- 9 March 2012
- Congestion
- Comments Off
One of the big touted benefits of driverless cars is the hoped-for reduction in highway congestion.
Sebastian Thrun in his landmark TED talk devoted significant time to talking about this very issue.
However Panos Prevedouros, writing for the Hawaii Reporter, states that based on current real-world research, these congestion reduction systems, otherwise known as ‘Automated Highway Systems’ face their own difficulties.
On a busy highway most drivers follow each other at a headway of about 1.5 seconds. As a result, the maximum sustained capacity of a freeway lane is 3600 seconds in one hour divided by 1.5 second headway equals 2400 vehicles per hour.
If car technology takes over, this headway can be reduced to 0.5 seconds which triples the capacity of the same freeway lane. So one lane could carry as many cars as an entire 3-lane section of the H-1 Freeway!

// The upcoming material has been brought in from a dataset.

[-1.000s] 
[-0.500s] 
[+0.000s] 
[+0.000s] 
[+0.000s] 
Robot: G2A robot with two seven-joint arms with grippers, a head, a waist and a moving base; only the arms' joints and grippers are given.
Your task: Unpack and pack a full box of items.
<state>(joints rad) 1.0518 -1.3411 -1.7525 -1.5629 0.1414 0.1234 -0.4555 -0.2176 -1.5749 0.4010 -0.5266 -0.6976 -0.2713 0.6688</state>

This is clearly a bargain for our highway infrastructure.
However, if this was ever launched, it would require the presence of a largely empty lane next to the AHS lane (such as a bus-only lane with large gaps between the buses) so that vehicles can be merged in and out the tight AHS platoon; see the empty lane next to the platoon of fast moving Buicks in the picture above.) Only professional race drivers can routinely cope with 0.5 second headways (and they fail almost at every NASCAR race.)